In her ruling, Bolton said that “requiring police to check the immigration status of those they arrest or whom they stop and suspect are in the country illegally would overwhelm the federal government’s ability to respond, and could mean legal immigrants are wrongly arrested.”
“Judge Bolton enjoined the sections of SB 1070, which created the mirror state code violation for alien registration or traveling without legal documentation, but none of the sections which simply directed [law enforcement officials] to enforce federal law,” an aide to Stewart told me.
“Section 3 [of Stewart’s bill] as a whole mirrors the section of SB 1070 which was upheld, not enjoined, and therefore Corey’s version of the model Virginia law puts the direction to enforce federal immigration law in the same section,” he added.
Stewart’s latest foray into immigration policy is certainly not his first.
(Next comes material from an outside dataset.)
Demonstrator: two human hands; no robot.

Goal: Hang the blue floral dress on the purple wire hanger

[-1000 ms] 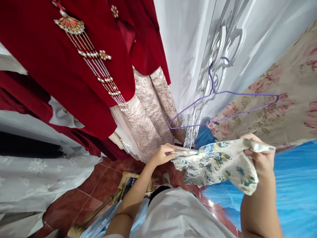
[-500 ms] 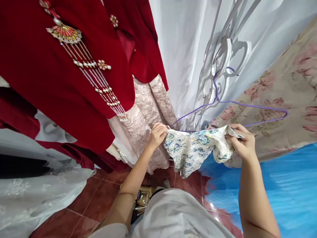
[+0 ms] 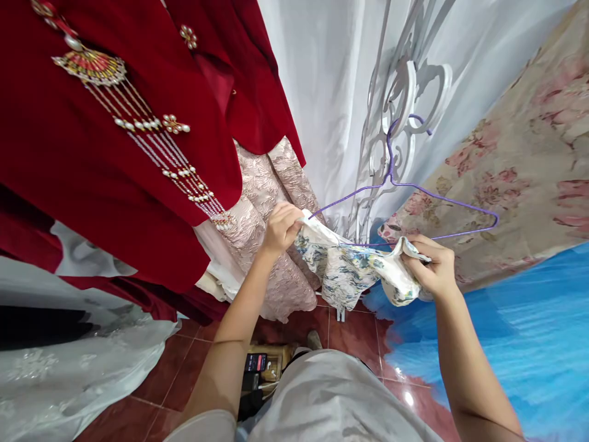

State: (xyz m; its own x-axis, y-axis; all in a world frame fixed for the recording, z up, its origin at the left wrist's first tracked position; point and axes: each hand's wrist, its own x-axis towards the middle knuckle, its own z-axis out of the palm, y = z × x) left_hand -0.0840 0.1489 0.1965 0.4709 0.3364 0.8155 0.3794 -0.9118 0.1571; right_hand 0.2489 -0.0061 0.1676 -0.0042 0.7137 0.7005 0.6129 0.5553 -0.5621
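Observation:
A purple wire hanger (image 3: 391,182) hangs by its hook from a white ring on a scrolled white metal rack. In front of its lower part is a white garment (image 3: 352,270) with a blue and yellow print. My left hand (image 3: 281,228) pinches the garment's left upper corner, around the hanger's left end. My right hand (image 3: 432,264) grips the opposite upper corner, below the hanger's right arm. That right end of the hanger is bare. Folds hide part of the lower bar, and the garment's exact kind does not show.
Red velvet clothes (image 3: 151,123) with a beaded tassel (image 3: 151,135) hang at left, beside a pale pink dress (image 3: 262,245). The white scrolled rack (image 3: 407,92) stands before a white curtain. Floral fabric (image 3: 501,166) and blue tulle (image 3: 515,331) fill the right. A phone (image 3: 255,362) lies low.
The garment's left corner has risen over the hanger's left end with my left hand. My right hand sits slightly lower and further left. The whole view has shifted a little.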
In 2007, Stewart, the highest elected official in Prince William County, a suburb of Washington, D.C. located just 25 miles south of the city, campaigned for and passed a county-wide resolution that allowed local law enforcement officials to check the immigration status of anyone they arrested. The initiative also enrolled the county in the federal government’s 287g program. Last year, it was reported that violent crime in the county had dropped almost 37%, a statistic Stewart credited in part to the enactment of his policy.
Stewart will push state lawmakers to consider his bill, the Virginia Rule of Law Act, when they convene for a new legislative session in January 2011.